[What is required]: Line by line, repeat the material below exactly and skip the images.

[Dataset excerpt]:

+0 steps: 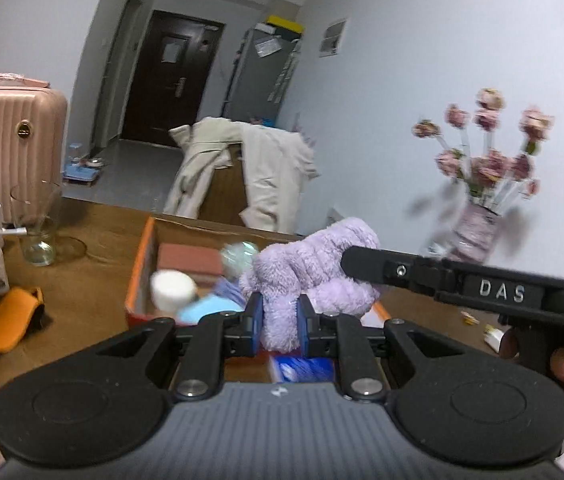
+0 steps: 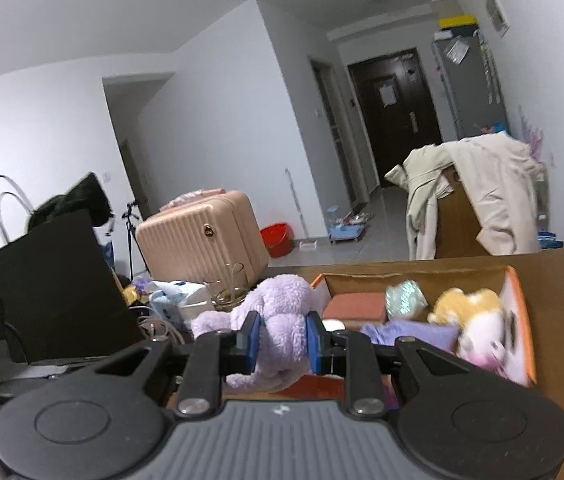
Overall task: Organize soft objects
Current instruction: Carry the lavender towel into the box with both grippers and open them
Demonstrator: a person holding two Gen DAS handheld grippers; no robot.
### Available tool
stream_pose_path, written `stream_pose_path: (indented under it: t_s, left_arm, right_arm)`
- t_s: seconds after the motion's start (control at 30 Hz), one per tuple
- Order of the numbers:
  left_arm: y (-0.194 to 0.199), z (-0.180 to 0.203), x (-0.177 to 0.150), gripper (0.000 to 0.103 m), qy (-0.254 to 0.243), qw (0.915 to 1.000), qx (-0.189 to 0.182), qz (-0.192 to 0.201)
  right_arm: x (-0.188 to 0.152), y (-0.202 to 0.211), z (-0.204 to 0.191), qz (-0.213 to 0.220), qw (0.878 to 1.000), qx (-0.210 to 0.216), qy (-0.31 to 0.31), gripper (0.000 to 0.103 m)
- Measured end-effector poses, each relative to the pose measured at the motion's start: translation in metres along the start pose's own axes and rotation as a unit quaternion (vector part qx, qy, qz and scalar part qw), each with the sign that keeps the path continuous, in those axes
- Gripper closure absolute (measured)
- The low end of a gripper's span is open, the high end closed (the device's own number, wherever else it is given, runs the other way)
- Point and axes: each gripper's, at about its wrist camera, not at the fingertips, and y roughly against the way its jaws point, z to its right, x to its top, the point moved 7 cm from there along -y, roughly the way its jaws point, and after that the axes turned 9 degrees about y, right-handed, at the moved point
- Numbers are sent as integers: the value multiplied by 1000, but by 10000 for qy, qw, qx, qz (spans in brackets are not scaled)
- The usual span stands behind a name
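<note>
Plush toy: lilac plush toy (image 1: 313, 264) is held by both tools at once, raised above the near end of the orange box (image 1: 138, 276).
Left tool: left tool (image 1: 278, 320) is closed on a narrow limb of the toy; the blue pads (image 1: 256, 316) press the fleece from both sides, and the limb hangs down between them.
Right tool: right tool (image 2: 282, 336) is closed on another part of the same plush toy (image 2: 278, 320); its blue pads (image 2: 253, 340) squeeze the fleece, and the bulk of the toy bulges above and to the left of the jaws.
Relative position: in the left wrist view the right tool's black finger reaches in from the right and ends against the upper side of the toy, above and beyond the left tool's jaws.
Hand: a hand (image 1: 561, 364) grips the handle of the right tool at the right edge.
Box contents: a yellow-and-white plush (image 2: 473, 320) lies at the right end of the box, with a lilac cloth (image 2: 413, 334) beside it and a reddish block (image 2: 355, 306) at the far side.
Counter: the brown counter (image 1: 82, 280) carries the box, a clear glass vessel (image 1: 38, 224) to its left and a vase of pink flowers (image 1: 481, 184) to its right.
</note>
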Motion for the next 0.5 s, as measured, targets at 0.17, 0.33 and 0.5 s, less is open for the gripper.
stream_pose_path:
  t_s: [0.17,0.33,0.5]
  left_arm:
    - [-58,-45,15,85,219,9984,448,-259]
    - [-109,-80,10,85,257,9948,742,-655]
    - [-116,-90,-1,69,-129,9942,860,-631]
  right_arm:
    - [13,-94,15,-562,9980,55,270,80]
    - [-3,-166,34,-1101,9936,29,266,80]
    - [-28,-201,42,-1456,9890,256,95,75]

[Written solution]:
+0 steps: 
+0 steps: 
Overall task: Organize soft objects
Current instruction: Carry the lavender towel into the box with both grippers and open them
Demonstrator: a person holding two Gen DAS handheld grippers; no robot.
### Available tool
stream_pose_path, written `stream_pose_path: (indented under it: t_s, left_arm, right_arm)`
- t_s: seconds after the motion's start (control at 30 Hz), one per tuple
- Order of the numbers:
  left_arm: y (-0.194 to 0.199), z (-0.180 to 0.203), x (-0.177 to 0.150), gripper (0.000 to 0.103 m), qy (-0.254 to 0.243), qw (0.915 to 1.000), qx (-0.189 to 0.182), qz (-0.192 to 0.201)
  right_arm: x (-0.188 to 0.152), y (-0.202 to 0.211), z (-0.204 to 0.191), qz (-0.213 to 0.220), qw (0.878 to 1.000), qx (-0.210 to 0.216), qy (-0.31 to 0.31), gripper (0.000 to 0.103 m)
- Measured end-effector poses, each relative to the pose measured at the motion's start: translation in metres along the start pose's own axes and rotation as a unit quaternion (vector part qx, qy, qz and scalar part qw), each with the sign that keeps the path continuous, in those axes
- Gripper closure absolute (measured)
- The low end of a gripper's span is open, the high end closed (the device's own number, wherever else it is given, runs the other way)
- Point and axes: each gripper's, at about its wrist camera, not at the fingertips, and y roughly against the way its jaws point, z to its right, x to its top, the point moved 7 cm from there along -y, roughly the way its jaws point, and after that the axes turned 9 degrees about y, right-handed, at the moved point
- Numbers are sent as integers: the value multiplied by 1000, but by 10000 for qy, qw, qx, qz (spans in brackets are not scaled)
- The usual span stands behind a name
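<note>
Plush toy: lilac plush toy (image 1: 313, 264) is held by both tools at once, raised above the near end of the orange box (image 1: 138, 276).
Left tool: left tool (image 1: 278, 320) is closed on a narrow limb of the toy; the blue pads (image 1: 256, 316) press the fleece from both sides, and the limb hangs down between them.
Right tool: right tool (image 2: 282, 336) is closed on another part of the same plush toy (image 2: 278, 320); its blue pads (image 2: 253, 340) squeeze the fleece, and the bulk of the toy bulges above and to the left of the jaws.
Relative position: in the left wrist view the right tool's black finger reaches in from the right and ends against the upper side of the toy, above and beyond the left tool's jaws.
Hand: a hand (image 1: 561, 364) grips the handle of the right tool at the right edge.
Box contents: a yellow-and-white plush (image 2: 473, 320) lies at the right end of the box, with a lilac cloth (image 2: 413, 334) beside it and a reddish block (image 2: 355, 306) at the far side.
Counter: the brown counter (image 1: 82, 280) carries the box, a clear glass vessel (image 1: 38, 224) to its left and a vase of pink flowers (image 1: 481, 184) to its right.
</note>
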Motion for the next 0.5 s, as measured, targets at 0.17, 0.33 and 0.5 s, less is open for the gripper.
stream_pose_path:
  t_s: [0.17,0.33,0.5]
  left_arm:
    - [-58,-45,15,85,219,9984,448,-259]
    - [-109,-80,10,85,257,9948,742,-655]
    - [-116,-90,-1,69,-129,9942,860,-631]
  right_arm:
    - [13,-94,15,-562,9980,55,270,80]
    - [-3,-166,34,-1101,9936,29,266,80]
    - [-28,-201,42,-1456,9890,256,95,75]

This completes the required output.